Viele Politiker sind in ihrer Laufbahn gestolpert - über Affären, schwarze Kassen oder ihre Vergangenheit. Selten aber ist das Bild so stimmig wie bei Gerhard Stoltenberg (CDU): Der damalige Verteidigungsminister stolperte am 31. März 1991 bildhaft über mehrere Panzer, die sein Ministerium gegen das ausdrückliche Votum des Haushaltsausschusses im Bundestag an die Türkei hatte liefern lassen. Stoltenberg trat deshalb am 31. März 1992 zurück.
Die kostenlose Lieferung mehrerer hundert Spähpanzer der ehemaligen DDR-Volksarmee (NVA) war im Jahr 1991 zwischen den Regierungen Deutschlands und der Türkei vereinbart worden. Außerdem sollte der Nato-Partner Türkei Kampfpanzer vom Typ Leopard-1 aus Deutschland bekommen - gemäß dem nordatlantischen Verteidigungspakt zur "Verteidigung der Außengrenzen". Soweit, so unproblematisch.
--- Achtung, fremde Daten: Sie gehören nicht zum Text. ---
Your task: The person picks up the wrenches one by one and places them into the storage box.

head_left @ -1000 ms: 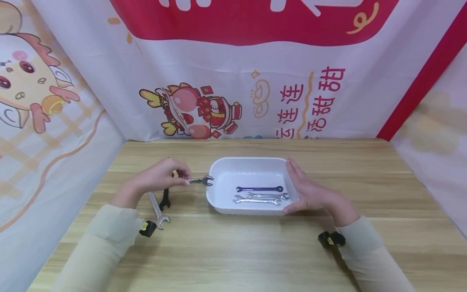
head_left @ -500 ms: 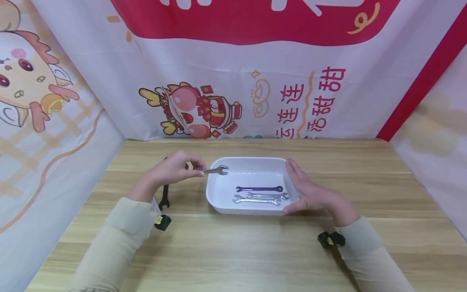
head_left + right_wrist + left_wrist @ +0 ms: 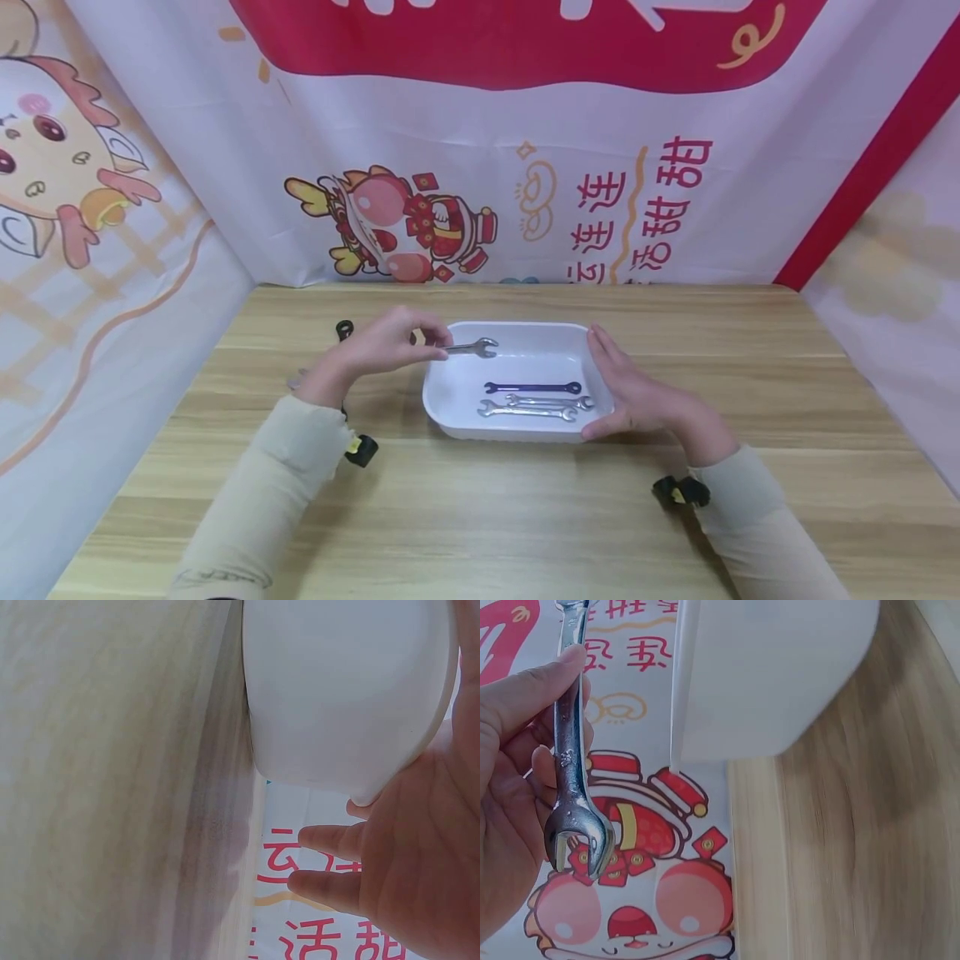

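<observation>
My left hand (image 3: 390, 340) pinches a silver open-end wrench (image 3: 472, 347) between thumb and fingers, its far jaw end over the left part of the white tray (image 3: 487, 435). In the left wrist view the same wrench (image 3: 568, 742) shows both ends, beside the tray's wall (image 3: 765, 682). Inside the tray lie a dark blue wrench (image 3: 532, 387) and two silver wrenches (image 3: 528, 412), roughly side by side. Against the tray's right end rests my right hand (image 3: 633, 396), thumb at the front corner and fingers stretched toward the back; in the right wrist view the palm (image 3: 420, 847) is beside the rim.
Left of the tray, a black wrench (image 3: 344, 329) lies on the wooden table (image 3: 480, 517), mostly hidden by my left hand. A sliver of a silver wrench (image 3: 295, 379) shows behind that wrist. A printed cloth (image 3: 510, 192) hangs along the table's back edge.
My left hand has carried the silver wrench rightward, from the tray's left rim to over its inside. The left forearm now covers more of the wrenches on the table. My right hand stays put.
</observation>
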Available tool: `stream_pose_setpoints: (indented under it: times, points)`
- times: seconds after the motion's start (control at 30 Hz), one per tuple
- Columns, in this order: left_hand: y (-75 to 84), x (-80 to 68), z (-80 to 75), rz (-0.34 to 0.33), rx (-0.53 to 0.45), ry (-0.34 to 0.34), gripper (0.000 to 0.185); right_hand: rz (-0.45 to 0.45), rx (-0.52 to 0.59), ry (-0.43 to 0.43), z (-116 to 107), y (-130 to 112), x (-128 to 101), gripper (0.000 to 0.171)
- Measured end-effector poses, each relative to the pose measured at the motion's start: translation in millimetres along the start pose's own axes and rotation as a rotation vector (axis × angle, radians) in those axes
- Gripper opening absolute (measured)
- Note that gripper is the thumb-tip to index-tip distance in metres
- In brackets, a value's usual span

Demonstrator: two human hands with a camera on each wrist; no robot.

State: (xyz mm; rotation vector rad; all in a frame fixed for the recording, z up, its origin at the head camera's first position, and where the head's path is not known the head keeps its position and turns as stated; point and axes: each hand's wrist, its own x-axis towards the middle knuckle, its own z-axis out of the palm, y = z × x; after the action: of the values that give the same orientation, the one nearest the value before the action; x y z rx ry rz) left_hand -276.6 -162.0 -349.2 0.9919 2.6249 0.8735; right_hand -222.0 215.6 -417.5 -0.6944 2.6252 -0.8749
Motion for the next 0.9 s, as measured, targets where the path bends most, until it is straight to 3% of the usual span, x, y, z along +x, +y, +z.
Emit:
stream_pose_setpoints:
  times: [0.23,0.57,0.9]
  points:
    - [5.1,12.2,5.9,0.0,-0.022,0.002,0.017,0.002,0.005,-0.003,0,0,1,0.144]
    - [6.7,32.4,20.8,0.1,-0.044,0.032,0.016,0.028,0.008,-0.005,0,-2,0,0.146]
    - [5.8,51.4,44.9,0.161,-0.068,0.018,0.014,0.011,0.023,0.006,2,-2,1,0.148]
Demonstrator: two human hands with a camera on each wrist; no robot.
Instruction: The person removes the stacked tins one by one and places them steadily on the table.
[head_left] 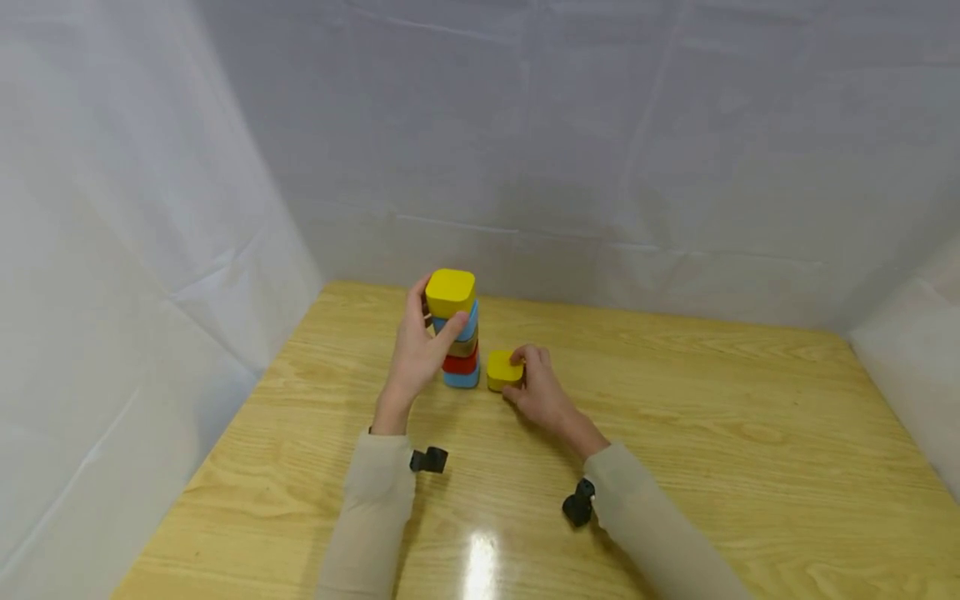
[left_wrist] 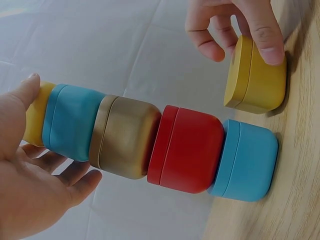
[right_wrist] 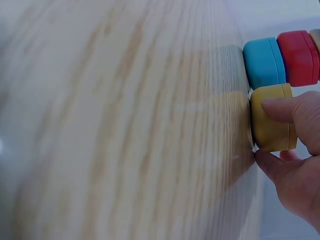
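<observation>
The surface (head_left: 675,433) is pale wood with clear grain, smooth and varnished; a bright glare shows at the lower middle of the head view. The stacked tubs (left_wrist: 150,142) look like smooth plastic with a soft satin sheen, except the gold tub (left_wrist: 122,137), whose finish looks metallic. The yellow tub (head_left: 504,369) on the wood is the same smooth plastic, nearly matt. White cloth (head_left: 525,125) across the top and sides is matt and creased. Both sleeves (head_left: 375,517) are matt beige fabric.
</observation>
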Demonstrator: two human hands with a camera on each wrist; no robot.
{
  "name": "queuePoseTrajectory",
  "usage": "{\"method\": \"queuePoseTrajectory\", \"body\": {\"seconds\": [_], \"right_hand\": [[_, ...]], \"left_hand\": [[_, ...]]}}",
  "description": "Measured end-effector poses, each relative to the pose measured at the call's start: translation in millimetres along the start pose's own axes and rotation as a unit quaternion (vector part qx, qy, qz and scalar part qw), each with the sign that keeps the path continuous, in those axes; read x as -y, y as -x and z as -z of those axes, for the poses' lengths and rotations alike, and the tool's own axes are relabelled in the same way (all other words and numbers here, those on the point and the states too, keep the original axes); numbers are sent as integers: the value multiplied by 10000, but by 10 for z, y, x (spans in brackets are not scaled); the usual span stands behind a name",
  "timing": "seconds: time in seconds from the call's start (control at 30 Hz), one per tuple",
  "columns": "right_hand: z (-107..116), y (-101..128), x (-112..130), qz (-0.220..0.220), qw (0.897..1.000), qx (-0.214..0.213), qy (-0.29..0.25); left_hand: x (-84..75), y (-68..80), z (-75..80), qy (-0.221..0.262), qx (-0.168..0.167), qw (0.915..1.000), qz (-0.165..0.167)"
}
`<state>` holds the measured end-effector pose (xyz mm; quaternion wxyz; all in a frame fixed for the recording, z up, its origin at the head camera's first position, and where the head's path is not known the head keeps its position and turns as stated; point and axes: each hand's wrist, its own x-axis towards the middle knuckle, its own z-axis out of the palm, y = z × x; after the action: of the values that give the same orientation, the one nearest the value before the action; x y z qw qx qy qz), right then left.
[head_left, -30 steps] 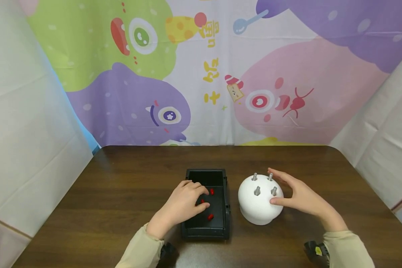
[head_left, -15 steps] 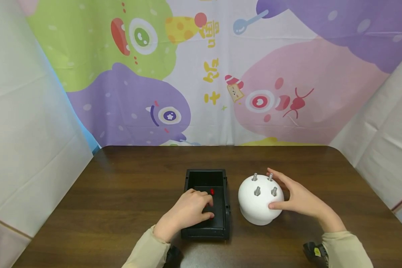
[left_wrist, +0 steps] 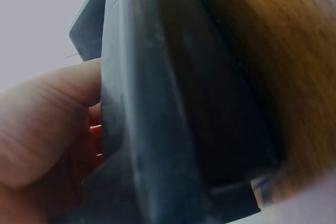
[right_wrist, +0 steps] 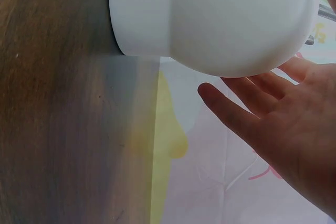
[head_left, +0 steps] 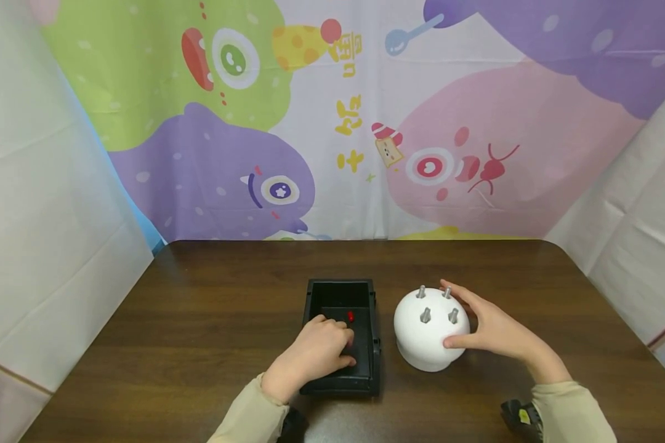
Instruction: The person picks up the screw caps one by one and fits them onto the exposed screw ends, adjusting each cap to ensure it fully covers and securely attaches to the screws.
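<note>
A dark brown wooden table (head_left: 210, 320) with rounded corners — behind it a pastel cartoon-monster backdrop cloth (head_left: 332, 123), white sheets (head_left: 44, 234) either side.

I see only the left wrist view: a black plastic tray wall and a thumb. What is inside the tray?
Observer: In the head view, one small red piece lies on the floor of the black plastic tray, just beyond the left hand.
Operator: Where is the other hand?
Observer: The right hand rests against the right side of the white plastic dome.
Operator: Is anything on the dome?
Observer: Four grey metal pegs stand on its top.
</note>
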<state>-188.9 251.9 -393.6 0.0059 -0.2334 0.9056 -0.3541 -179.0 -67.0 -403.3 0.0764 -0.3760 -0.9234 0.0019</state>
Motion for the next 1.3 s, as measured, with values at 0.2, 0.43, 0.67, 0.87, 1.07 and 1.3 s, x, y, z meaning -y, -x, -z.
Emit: {"method": "queuePoseTrajectory", "body": {"seconds": [0.2,0.43,0.67,0.87,1.07,1.3], "right_hand": [[-1,0,-9,12,10000,-15,70],[-7,0,-10,-42,9999,-24,147],[-4,3,-4,-41,9998,-24,182],[4,4,11,-53,9999,-15,130],[4,1,2,-54,9999,-23,145],[1,3,-11,-32,9998,-44,165]], "left_hand": [[-15,-6,-23,-173,94,9998,80],[-40,-29,-36,-274,117,9995,36],[-64,-54,-46,-410,47,9991,16],[-68,-64,-63,-582,-37,9983,29],[-82,-72,-63,-585,-92,9982,56],[-97,-73,-84,-614,-141,9980,40]]}}
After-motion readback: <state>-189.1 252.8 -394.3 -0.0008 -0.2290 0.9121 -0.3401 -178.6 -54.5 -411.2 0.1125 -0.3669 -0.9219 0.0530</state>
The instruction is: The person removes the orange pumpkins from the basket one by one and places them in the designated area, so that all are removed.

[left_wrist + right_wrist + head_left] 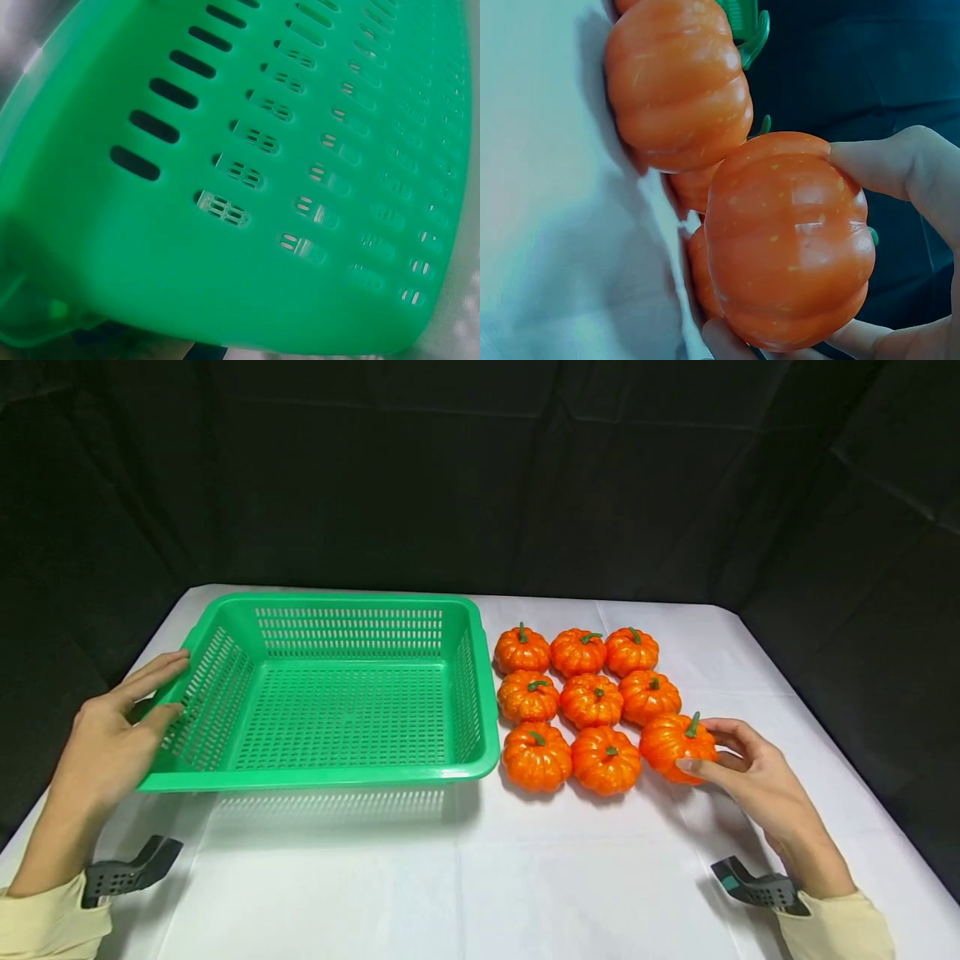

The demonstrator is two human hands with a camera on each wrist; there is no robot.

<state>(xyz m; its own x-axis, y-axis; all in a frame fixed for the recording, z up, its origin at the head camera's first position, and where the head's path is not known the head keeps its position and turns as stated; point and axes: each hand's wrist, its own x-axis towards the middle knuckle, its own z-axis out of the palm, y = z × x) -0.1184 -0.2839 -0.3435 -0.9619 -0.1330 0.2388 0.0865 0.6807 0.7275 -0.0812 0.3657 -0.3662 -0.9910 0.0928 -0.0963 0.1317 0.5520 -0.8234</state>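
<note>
My right hand (pixel 757 777) holds a small orange pumpkin (pixel 675 747) with a green stem, thumb on its near side and fingers behind. In the right wrist view, this pumpkin (pixel 787 240) is large between thumb and fingers, close beside other pumpkins. Several more like it, among them a pumpkin (pixel 606 762) at the front, sit in rows to its left. On the left, a green plastic basket (pixel 315 779) with slotted walls has nothing inside. My left hand (pixel 112 727) rests at its left rim, fingers fairly straight; the left wrist view is filled by the basket's wall (pixel 172 247).
A white cloth covers the table (pixel 480 877), with bare cloth in front of the basket and pumpkins. Black fabric (pixel 480 485) hangs behind and at both sides. Each wrist carries a dark strapped device.
</note>
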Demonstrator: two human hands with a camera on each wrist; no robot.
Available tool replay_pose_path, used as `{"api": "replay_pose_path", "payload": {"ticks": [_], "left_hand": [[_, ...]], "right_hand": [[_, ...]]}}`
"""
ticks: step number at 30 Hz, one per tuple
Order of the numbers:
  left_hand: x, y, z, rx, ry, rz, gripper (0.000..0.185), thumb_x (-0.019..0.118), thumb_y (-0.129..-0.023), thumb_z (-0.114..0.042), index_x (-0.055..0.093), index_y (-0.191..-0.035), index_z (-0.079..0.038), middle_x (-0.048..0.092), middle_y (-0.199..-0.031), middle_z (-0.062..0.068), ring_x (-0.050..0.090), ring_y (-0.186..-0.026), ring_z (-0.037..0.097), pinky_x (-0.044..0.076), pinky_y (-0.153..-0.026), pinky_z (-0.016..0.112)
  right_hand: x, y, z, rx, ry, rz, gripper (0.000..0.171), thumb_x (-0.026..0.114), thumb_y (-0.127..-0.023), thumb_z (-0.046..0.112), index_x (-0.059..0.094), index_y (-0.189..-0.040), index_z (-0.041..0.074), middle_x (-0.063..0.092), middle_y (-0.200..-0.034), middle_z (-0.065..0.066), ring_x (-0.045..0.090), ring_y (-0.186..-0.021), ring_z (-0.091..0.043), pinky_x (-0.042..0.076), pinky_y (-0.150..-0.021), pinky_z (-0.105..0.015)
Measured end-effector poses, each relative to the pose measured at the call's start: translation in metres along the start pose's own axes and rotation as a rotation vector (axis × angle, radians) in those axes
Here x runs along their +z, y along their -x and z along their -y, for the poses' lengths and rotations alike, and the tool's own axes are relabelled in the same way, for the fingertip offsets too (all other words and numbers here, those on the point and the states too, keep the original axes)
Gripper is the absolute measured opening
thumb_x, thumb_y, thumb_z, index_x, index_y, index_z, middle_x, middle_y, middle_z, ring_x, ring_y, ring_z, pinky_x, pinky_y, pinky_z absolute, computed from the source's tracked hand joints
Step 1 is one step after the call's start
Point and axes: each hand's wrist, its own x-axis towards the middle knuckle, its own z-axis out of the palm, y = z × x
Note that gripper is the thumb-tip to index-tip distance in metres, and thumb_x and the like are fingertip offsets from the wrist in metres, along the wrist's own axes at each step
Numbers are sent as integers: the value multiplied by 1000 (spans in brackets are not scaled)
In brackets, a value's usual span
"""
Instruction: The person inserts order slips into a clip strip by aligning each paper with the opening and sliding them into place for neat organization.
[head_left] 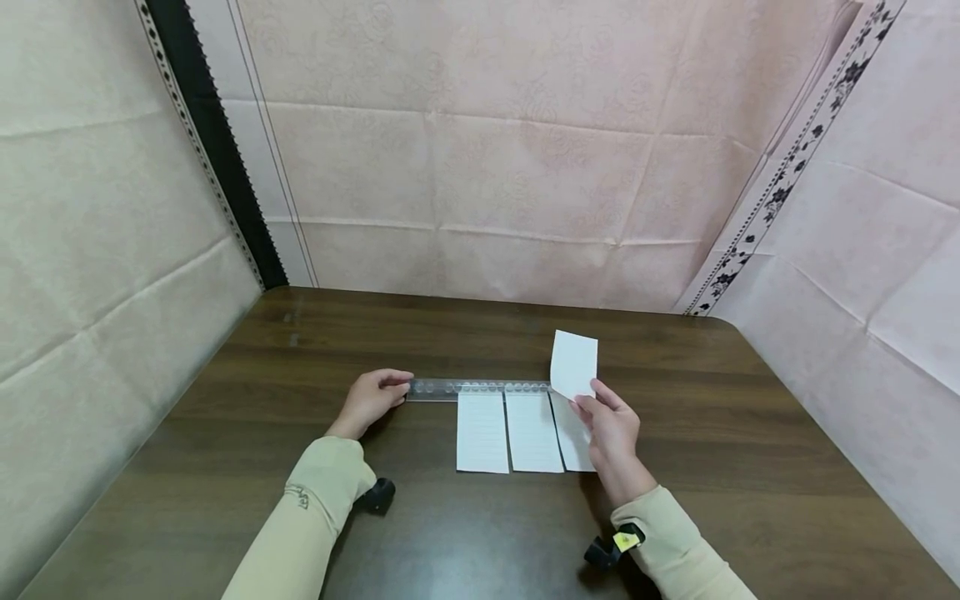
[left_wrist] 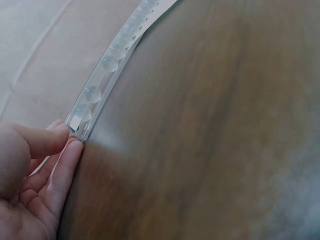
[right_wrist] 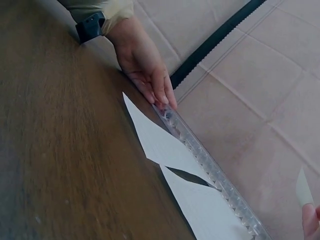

Zum Eklat kam es am 19. Oktober 1991 nach einem Bericht des ZDF-Magazins "Frontal 21". Die Fernsehaufnahmen zeigten, dass türkische Polizisten Schützenpanzer aus Deutschland beim Kampf gegen die Kurden einsetzten. Wegen der besonderen typisch deutschen Nachtmarschausrüstung dieser Panzer war man sich sicher, dass es sich "zweifelsfrei" um Fahrzeuge der ehemaligen NVA handelte und nicht um ansonsten baugleiche Gefechtsfahrzeuge aus Russland oder anderen Warschauer-Pakt-Staaten - wie die Bundesregierung behauptete.
Stoltenbergs politischem Ansehen schadete der Rücktritt indes kaum. Altbundeskanzler Helmut Schmidt (SPD) bezeichnete ihn in seinem Nachruf 2002 als in "all den Jahren zuverlässig, standfest und anständig". Friedrich Merz (CDU) würdigte ihn noch 2005 als "den Mann, der als Finanzminister den Bundeshaushalt 1989 in die Nähe der Schuldenfreiheit geführt" hatte.